● **Work request**: Once the pictures are set aside, reproduce the remaining data exactly.
== == ==
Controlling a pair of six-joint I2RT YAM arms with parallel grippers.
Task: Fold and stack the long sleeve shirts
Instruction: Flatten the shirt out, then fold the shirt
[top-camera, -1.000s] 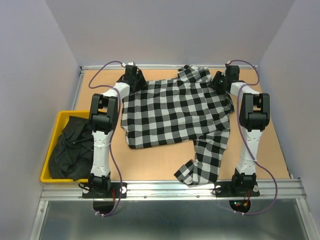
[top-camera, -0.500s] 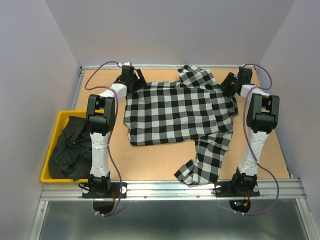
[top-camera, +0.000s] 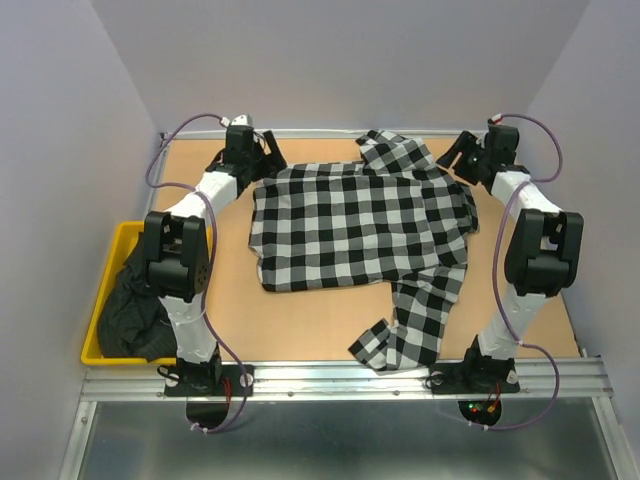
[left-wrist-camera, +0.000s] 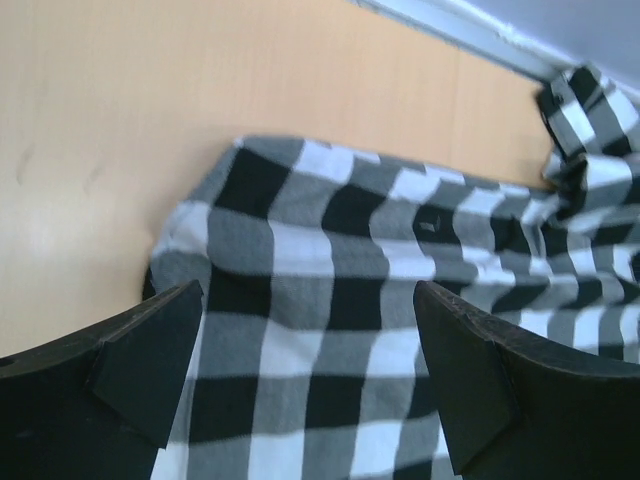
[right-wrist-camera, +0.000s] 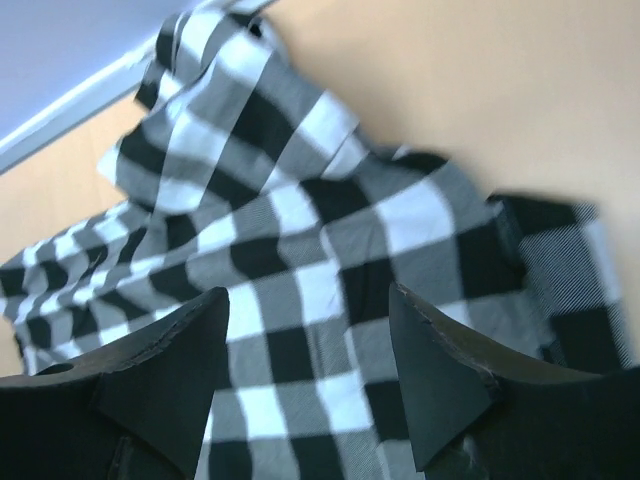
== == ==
● **Output for this task**:
Controlling a pair of six-joint I2RT YAM arms with parallel grippers.
Task: Fold and stack the long sleeve shirts
Instruction: Flatten the shirt out, then fold the shirt
[top-camera, -1.000s] 
[top-camera, -0.500s] 
[top-camera, +0.000s] 
[left-wrist-camera, +0.000s] 
[right-wrist-camera, +0.000s] 

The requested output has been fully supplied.